There are vehicles scattered through various levels, more common as you approach the second half of the game, but the handling is universally awful and even the increased firepower and protection are no trade-off for the unwelcome drop in movement speed. This game thrives on charging around like a heavily-armed wrecking ball, launching rockets almost blindly into the advancing mass of giant ants and jumping spiders and laser-powered mechs. Even on higher difficulties, the onus only switches to hanging back a bit more and improving your strafing.
The first of the two big additions to the PS Vita version is the inclusion of Palewing, a female EDF special operative equipped with a jetpack and various enhanced weaponry, able to take to the skies and attack from above. You will need to finish all 60 missions to unlock her, but that won’t take more than a few hours on Normal thanks to the short length of each. Being in the air instead of on the ground changes the game considerably – so much so that a second playthrough doesn’t ever feel like a chore, which in itself is impressive considering the relatively repetitious gameplay. Happily, Palewing handles well, and applies yet another thick layer of bonkers to an already towering stack of crazy.
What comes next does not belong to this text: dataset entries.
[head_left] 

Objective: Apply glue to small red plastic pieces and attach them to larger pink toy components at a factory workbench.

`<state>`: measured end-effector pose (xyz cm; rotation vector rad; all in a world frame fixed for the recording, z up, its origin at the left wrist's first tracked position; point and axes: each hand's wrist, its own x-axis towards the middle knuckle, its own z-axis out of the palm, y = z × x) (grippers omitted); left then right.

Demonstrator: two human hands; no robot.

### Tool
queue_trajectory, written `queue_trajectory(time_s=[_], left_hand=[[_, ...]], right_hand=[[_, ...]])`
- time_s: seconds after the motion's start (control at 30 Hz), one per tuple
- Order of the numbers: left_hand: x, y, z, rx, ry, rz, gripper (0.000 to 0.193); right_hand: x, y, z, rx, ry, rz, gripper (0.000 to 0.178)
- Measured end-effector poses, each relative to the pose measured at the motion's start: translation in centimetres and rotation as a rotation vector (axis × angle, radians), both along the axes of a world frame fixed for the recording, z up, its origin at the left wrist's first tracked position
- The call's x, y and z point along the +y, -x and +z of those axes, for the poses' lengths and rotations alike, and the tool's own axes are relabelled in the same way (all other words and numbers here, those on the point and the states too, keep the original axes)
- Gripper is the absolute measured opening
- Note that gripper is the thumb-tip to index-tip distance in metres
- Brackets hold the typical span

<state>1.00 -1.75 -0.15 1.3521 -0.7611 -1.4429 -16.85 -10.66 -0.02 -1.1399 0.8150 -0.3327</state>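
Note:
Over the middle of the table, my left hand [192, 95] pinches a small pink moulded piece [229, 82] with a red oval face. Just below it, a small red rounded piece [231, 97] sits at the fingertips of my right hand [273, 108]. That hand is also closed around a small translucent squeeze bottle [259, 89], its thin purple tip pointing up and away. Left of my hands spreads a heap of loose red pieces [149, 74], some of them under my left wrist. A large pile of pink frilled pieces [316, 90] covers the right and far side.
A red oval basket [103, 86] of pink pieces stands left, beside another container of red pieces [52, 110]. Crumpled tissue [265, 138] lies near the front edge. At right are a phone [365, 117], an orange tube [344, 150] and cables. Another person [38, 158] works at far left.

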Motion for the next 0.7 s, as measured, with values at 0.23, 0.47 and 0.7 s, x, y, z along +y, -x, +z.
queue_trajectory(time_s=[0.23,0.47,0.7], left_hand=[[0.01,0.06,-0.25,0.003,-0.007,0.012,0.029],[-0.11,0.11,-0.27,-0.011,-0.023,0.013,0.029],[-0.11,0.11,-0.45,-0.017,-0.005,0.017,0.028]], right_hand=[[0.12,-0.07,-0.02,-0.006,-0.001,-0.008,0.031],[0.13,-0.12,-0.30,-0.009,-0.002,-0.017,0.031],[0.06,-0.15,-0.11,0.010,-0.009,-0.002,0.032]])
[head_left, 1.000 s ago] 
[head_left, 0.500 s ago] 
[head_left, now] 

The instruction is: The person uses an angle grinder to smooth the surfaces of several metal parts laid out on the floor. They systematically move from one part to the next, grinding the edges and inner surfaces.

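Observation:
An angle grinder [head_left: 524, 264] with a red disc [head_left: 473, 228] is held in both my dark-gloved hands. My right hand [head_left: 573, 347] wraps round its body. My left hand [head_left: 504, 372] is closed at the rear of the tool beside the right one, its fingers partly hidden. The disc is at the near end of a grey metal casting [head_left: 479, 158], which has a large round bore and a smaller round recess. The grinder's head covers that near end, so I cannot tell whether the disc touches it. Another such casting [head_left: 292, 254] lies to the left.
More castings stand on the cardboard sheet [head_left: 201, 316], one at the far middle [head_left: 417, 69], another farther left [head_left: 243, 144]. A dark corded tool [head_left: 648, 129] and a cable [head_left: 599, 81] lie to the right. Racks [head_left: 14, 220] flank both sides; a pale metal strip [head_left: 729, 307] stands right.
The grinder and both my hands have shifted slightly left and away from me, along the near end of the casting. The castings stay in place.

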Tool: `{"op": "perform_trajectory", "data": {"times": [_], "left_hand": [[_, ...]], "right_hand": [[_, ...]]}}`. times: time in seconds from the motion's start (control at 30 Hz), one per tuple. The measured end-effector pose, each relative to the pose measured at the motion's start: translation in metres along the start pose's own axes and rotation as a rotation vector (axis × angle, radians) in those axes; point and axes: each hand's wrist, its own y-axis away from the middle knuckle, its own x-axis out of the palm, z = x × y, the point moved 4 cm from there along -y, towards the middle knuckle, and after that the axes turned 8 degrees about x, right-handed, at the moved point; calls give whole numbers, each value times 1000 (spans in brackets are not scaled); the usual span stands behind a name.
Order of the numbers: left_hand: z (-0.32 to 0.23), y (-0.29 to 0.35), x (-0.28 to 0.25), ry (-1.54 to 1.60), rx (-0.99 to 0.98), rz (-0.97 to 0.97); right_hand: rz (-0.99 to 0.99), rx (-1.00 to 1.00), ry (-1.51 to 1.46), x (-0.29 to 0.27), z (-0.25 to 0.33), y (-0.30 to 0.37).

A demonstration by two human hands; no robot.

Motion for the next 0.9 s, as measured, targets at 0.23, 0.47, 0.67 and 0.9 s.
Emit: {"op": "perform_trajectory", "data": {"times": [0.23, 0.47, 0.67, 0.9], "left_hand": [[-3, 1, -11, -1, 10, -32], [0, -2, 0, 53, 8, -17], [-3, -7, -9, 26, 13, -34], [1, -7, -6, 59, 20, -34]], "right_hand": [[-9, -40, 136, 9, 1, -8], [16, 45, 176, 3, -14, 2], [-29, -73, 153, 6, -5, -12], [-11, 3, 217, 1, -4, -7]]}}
The second addition is the new multiplayer, adapted from the Xbox 360 version to feature 4-player online co-op. It genuinely increases the excitement and immersion just by allowing you to work together with other humans, as opposed to obliterating the partner AI in due process of purging the alien scum from the streets. Being able to play multiplayer on the go is one of the biggest draws of the Vita, and although EDF’s online element doesn’t offer much in the way of variety, it does ramp up the fun considerably.
VERDICT: Earth Defense Force 2017: Portable is the kind of game designed to be played in small, bite-sized chunks rather than marathon sessions. A minimalist approach to visuals and audio compliment the no-nonsense gunplay of the main game, while the multiplayer offers more of the same but with friends. The difference between this game and others of its ilk is that EDF 2017 knows exactly what it is and what it wants to be, and makes no apologies for it. It’s a game about having fun, charging around a miniature sandbox wherein the only toys are guns with infinite ammo, destructible scenery and lots and lots of enemies to shoot.
The biggest problem is the price. Asking a whopping £34.99 for this title is simply too much – this is the slightly enhanced port of a six-year-old game that was hardly cutting edge when it was originally released, and even with the solo and multiplayer modes adding longevity and replayability, charging the same price as a new AAA-title seems a little suspect. However, that being said, EDF 2017 is incredibly enjoyable and very playable – just don’t go into it expecting a great deal of depth.